Concerning the differences between BMI groups in the body and eating-related difficulties, women with higher values of BMI (pre-obesity and obesity groups) reported higher levels of weight concern, shape concern, and binge eating symptomatology. These results are in line with prior studies [23, 30,31,32] and confirm our initial hypothesis but seem to suggest that women from the pre-obesity group report similar difficulties to the obesity group. Evidently, it is expected that women with higher BMI present higher levels of the mentioned body and eating-related indicators even in normal circumstances (non-confinement). It is possible, however, that the confinement period has exacerbated these concerns and behaviours.

Some limitations need to be considered. The cross-sectional nature of the study does not allow for causal conclusions to be draught. Thus, future research should use longitudinal designs to better understand these relationships. The sample used also represents a limitation since the BMI groups had significant sociodemographic differences between them. Moreover, research demonstrates that, even though women are consistently studied regarding body and eating-related difficulties, these may also have a deleterious effect in men [38, 39], so the study should be replicated with both genders. Finally, the questions of eating and exercise routine changes were formulated by the authors, there is a possibility that other changes occurred during quarantine but were not reported.

The present study offers new empirical data, by suggesting that COVID-19 quarantine had an impact on women’s eating and exercise routines, showing that these changes are common to all BMI groups. Our results also suggest that the BMI groups can be divided into two focus/main groups (underweight and normal weight group vs. pre-obesity and obesity group), regarding the eating-related difficulties found during this strenuous time.

Concluding, it is important that during the crucial deconfinement period, the guidelines and intervention or support programs provided have into account the differences reported by the BMI groups regarding eating-related difficulties. Mostly, we hope this study allows professionals to understand the need to develop different guidelines and strategies for the pre-obesity and obesity female population. These women presented higher levels of shape and weight concern, as well as, higher severity of binge eating, which means they are a major vulnerability group for the development of disordered eating behaviours. Although the adopted changes introduced to the eating and exercise routines, used to deal with the adjustments imposed by mandatory isolation (such as confinement; closing of gyms; continuous exposure to food), seem to be independent of BMI, it is possible that its medium/long-term consequences may be different between women from different BMI groups, specifically between underweight/normal weight women and women from the pre-obesity/obesity groups.
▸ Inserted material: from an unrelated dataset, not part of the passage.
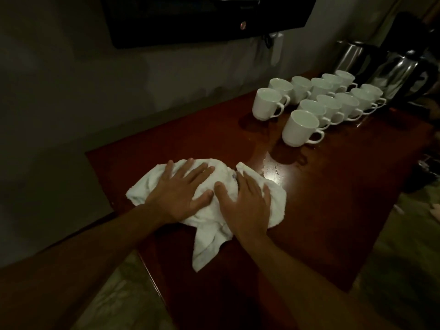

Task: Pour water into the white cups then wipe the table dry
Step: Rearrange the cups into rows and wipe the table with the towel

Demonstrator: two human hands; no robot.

In the future, we hope to be able to replicate this study in a normal (non-isolation) period, to compare the results in different conditions, confirming the possible eating-related risks associated with quarantine.

What is already known on this subject?

COVID-19 and associated preventive measures have a physical and psychological impact, including in eating-related difficulties. BMI has a crucial role in the development of disordered eating behaviours.

What does this study add?

During COVID-19 isolation, women introduced changes to their eating and exercise routines, independently from their BMI. However, the pre-obesity and obesity group represent a major vulnerability group for the development of eating disorders.